Pernyataan ini disampaikan dalam wawancara khusus, menanggapi lambannya pemulihan serta ketersediaan Dana Transfer ke Daerah (TKD) sebesar Rp.123 Miliar yang belum terlihat dampak nyatanya di tangan masyarakat. hal itu dikatakan kepada MEDIA-DPR.COM. di Pandan.
“Tidak ada aturan yang melarang TKD dipakai untuk bencana. Justru dana ini diperuntukkan hal yang mendesak!” tegas Abdul Basir.
Ia menegaskan: uang negara memang harus dipertanggungjawabkan, tetapi aturan tidak boleh dijadikan tameng tanpa penjelasan terbuka kepada rakyat yang sudah menunggu hampir sembilan bulan.
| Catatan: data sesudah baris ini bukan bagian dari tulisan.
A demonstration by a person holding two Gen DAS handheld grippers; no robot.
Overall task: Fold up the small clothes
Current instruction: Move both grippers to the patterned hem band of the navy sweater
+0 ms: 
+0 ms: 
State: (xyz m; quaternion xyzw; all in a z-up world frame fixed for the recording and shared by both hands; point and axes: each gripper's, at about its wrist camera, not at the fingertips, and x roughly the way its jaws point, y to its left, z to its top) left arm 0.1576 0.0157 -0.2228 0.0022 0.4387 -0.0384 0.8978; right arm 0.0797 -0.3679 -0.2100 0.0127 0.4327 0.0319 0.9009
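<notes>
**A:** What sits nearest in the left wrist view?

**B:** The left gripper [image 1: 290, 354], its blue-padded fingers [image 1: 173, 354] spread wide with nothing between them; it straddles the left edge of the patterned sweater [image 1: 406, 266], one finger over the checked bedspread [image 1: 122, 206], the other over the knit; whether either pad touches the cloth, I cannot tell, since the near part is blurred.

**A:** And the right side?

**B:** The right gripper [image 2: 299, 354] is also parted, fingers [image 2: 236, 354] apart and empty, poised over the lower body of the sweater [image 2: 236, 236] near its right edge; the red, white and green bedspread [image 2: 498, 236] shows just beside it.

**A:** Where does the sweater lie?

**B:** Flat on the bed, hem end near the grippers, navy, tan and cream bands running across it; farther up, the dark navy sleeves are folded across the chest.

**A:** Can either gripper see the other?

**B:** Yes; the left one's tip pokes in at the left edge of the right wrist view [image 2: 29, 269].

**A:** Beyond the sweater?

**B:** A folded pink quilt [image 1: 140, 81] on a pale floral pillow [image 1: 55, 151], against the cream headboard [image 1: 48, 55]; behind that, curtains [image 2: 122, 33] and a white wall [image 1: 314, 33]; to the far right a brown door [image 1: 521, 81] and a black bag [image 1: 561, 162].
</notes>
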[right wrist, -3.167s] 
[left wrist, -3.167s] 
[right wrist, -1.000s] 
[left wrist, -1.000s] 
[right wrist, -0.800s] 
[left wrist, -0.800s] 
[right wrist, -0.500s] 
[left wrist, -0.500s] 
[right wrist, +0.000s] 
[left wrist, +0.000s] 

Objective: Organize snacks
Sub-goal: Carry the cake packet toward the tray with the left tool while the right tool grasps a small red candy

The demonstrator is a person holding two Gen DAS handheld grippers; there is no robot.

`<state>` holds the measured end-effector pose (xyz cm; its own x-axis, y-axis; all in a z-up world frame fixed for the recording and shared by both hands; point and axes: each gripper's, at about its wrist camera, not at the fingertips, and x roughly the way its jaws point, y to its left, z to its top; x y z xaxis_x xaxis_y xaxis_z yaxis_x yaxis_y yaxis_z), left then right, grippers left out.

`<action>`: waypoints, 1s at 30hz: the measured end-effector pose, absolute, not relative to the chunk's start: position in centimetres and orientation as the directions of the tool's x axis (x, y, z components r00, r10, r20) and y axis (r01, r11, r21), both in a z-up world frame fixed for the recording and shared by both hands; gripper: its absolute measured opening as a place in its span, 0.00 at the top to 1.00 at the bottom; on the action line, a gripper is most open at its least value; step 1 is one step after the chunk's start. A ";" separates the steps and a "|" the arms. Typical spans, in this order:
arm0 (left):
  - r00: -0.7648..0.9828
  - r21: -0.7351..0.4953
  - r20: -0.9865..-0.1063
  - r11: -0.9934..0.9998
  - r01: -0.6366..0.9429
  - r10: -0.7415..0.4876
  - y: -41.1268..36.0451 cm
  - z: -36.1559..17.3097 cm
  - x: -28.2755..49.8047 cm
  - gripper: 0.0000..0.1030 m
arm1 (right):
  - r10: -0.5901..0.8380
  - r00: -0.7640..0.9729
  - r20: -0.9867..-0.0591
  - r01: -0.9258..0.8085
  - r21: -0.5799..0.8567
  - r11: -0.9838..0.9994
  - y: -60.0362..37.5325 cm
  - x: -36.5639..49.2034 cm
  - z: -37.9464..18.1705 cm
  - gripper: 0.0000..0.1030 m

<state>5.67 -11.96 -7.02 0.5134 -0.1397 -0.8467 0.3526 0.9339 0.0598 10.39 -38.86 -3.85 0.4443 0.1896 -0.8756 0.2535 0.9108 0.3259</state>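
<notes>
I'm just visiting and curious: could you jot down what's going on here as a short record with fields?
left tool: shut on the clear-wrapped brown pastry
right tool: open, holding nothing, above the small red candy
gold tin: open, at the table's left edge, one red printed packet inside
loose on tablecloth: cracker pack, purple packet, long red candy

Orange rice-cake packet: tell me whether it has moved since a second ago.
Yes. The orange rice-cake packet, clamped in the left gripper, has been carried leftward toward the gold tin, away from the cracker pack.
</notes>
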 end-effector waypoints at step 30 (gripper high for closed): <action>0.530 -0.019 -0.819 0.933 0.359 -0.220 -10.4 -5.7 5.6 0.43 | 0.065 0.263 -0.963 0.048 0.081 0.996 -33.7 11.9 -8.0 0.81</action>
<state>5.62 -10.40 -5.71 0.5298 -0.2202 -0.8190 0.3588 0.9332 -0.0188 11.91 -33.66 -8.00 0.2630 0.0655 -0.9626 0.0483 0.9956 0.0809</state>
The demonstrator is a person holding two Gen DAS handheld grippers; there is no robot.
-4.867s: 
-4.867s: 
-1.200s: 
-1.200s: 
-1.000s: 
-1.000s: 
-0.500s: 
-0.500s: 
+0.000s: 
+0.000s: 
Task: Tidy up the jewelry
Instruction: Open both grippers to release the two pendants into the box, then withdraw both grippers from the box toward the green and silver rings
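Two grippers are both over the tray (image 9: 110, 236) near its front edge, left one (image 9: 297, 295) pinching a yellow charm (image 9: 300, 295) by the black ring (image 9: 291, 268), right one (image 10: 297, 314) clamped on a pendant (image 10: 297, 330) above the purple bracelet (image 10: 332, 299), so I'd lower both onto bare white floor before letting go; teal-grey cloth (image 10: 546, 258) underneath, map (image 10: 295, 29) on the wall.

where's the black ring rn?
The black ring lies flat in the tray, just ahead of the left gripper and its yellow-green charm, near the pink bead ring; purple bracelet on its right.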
Ia pun mempertanyakan logika yang menyakitkan hati:
“Kenapa kabupaten lain rela menyumbangkan APBD-nya untuk membantu Tapteng, sementara pemerintah daerah kita sendiri enggan mengeluarkan dana untuk warganya sendiri?”
Terkait sering disalahkannya pemerintah pusat soal keterlambatan, Abdul Basir mengingatkan Pemkab: jika ada kekeliruan dalam pendataan di tingkat daerah, perbaikilah dan evaluasilah, jangan hanya melempar tanggung jawab ke atas.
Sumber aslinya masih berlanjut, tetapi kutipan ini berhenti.